A single stretch of the material below is to be transcribed exactly, starting at the line with "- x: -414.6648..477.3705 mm" and ending after the line with "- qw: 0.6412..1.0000".

--------

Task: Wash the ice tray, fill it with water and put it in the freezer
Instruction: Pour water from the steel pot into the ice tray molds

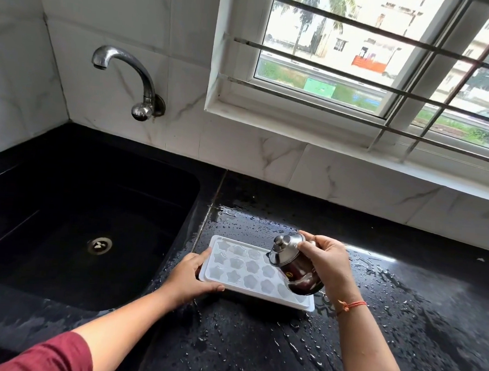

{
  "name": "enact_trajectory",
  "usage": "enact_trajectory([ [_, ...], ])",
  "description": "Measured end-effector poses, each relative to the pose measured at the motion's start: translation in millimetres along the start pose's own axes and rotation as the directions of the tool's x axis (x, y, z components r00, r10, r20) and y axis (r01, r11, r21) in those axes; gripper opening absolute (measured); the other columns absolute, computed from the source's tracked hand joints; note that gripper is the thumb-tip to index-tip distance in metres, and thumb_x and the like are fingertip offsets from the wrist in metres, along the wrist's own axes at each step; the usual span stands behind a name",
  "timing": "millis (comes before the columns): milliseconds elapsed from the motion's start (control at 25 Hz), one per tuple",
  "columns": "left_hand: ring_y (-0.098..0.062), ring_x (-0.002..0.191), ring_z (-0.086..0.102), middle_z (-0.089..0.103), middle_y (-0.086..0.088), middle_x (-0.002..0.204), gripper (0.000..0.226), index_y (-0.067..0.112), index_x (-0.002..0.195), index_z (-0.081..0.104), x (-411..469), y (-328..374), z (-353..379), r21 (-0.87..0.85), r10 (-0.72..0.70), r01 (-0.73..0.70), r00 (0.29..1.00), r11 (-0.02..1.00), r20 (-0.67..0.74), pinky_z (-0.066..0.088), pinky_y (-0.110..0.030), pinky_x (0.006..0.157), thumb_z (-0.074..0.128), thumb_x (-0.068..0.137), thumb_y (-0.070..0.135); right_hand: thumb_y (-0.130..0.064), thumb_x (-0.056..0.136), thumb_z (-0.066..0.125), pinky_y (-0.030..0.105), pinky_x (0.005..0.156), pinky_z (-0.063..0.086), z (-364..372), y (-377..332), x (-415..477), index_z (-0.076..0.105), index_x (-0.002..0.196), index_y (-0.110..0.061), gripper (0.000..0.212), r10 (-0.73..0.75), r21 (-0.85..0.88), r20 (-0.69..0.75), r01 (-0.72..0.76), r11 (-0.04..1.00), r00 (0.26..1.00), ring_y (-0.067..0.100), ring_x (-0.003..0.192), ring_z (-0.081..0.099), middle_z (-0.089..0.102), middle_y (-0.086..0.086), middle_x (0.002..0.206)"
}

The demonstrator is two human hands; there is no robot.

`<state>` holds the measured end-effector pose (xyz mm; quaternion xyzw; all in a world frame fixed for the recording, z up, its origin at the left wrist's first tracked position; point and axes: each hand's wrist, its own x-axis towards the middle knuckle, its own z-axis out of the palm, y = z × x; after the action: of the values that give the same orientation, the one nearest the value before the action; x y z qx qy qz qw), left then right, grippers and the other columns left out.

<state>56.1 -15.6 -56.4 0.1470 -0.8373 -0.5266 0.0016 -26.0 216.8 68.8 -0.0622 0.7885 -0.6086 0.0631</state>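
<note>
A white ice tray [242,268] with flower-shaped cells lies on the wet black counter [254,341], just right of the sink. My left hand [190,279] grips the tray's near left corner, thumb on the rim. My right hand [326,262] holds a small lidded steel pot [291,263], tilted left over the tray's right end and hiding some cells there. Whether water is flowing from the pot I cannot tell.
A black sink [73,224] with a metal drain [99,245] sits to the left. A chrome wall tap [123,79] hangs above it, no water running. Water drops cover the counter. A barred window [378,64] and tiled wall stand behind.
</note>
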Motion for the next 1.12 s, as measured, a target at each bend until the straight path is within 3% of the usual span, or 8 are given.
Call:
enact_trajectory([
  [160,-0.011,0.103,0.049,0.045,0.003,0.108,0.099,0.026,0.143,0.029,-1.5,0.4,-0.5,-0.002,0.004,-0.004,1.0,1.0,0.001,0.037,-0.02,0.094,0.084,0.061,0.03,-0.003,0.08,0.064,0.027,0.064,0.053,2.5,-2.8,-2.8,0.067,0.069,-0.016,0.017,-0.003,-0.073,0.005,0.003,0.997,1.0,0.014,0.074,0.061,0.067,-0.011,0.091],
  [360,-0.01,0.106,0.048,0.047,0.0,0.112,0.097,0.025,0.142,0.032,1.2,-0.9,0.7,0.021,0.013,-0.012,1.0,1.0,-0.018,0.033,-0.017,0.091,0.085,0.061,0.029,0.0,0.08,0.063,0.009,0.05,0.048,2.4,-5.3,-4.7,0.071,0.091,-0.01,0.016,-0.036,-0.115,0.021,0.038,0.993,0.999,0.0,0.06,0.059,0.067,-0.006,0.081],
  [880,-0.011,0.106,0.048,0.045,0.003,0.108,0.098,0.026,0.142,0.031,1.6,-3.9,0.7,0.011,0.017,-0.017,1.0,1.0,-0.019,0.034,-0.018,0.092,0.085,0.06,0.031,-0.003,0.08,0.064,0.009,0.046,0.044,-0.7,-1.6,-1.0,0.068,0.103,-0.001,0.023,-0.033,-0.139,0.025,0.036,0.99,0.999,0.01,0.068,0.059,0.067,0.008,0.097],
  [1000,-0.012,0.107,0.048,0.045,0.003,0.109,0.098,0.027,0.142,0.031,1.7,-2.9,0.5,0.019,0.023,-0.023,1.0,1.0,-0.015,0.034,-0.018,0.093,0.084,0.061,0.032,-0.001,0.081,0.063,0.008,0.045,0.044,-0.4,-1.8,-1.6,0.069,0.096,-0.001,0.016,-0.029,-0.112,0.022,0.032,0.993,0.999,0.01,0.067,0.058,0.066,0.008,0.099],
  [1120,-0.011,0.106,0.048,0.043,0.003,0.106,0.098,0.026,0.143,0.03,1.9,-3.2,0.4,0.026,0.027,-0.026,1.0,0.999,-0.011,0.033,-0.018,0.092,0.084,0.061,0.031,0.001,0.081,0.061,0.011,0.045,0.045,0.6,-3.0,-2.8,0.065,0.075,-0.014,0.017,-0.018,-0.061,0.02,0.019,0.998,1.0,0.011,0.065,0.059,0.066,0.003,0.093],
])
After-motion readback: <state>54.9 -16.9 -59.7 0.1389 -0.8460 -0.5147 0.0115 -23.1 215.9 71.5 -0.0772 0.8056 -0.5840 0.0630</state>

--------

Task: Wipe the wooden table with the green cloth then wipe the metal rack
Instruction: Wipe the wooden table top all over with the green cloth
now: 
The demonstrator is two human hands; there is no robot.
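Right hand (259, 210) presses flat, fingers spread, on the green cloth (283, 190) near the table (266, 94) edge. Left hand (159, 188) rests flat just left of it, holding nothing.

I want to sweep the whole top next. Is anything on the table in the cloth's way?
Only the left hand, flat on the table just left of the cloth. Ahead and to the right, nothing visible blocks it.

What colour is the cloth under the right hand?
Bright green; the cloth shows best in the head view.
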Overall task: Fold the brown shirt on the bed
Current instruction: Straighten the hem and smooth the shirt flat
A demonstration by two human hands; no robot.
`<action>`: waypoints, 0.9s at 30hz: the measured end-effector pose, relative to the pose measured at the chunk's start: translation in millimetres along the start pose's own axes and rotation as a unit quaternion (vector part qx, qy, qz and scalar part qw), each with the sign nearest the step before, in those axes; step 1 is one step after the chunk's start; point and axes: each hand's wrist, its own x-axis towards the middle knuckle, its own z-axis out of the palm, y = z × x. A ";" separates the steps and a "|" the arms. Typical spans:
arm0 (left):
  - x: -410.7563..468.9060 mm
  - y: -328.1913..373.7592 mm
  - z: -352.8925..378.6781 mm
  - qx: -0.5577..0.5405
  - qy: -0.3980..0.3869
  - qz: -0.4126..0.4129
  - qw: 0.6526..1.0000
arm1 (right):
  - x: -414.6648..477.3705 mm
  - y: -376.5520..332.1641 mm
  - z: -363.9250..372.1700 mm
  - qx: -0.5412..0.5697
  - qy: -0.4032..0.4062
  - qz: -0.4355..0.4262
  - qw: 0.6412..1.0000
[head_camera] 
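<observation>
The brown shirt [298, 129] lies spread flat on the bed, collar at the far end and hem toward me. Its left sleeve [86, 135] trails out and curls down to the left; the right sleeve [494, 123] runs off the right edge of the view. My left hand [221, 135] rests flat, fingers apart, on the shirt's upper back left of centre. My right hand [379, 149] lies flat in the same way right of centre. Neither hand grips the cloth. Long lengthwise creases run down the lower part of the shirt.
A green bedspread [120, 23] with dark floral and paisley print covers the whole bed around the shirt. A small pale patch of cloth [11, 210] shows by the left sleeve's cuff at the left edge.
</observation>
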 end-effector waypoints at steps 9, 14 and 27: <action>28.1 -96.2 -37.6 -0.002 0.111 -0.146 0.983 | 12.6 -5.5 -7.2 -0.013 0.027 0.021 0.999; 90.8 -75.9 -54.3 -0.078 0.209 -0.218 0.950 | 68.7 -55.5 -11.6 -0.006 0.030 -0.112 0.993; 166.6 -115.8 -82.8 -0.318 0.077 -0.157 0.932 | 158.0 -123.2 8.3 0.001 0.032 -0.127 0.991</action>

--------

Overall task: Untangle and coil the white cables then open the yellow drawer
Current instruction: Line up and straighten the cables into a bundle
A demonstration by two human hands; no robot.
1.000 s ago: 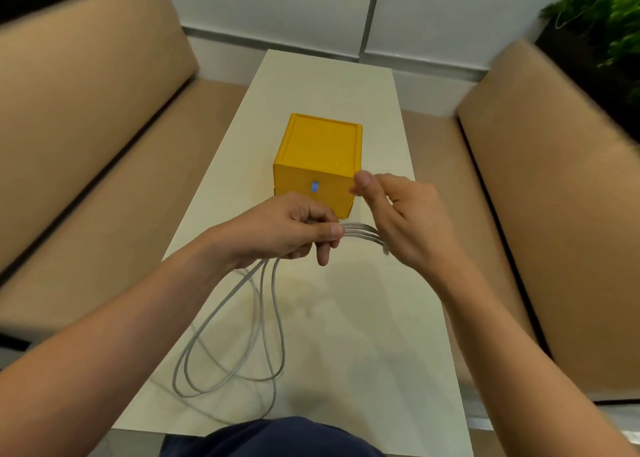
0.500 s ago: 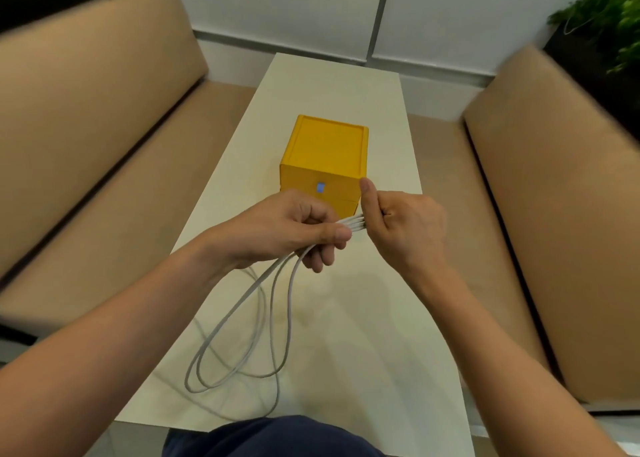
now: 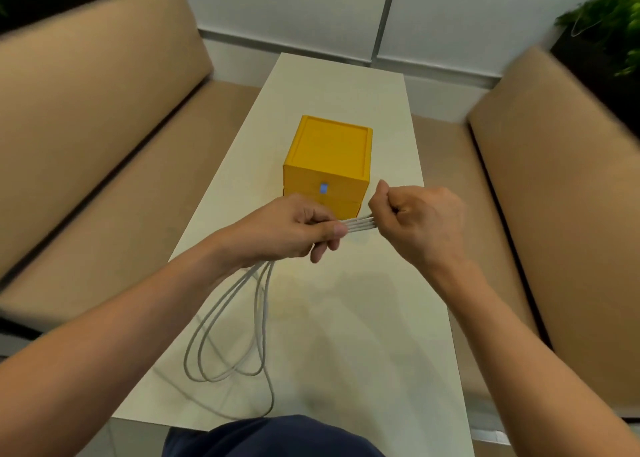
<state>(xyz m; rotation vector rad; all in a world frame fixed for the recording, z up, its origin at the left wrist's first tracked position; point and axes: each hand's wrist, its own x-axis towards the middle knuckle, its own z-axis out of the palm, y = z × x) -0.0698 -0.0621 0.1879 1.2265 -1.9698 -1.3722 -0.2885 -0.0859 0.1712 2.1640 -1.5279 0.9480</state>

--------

* [ANSWER BOX]:
  - x: -414.6648..477.3705 mm
  - y: -376.5520..332.1641 mm
  - z: -363.9250..372.1700 mm
  - qx: -0.5412..0.5697
  - qy: -0.4032..0.4062
  - qz: -0.4355..0.4262
  - qw: 0.6412..1.0000

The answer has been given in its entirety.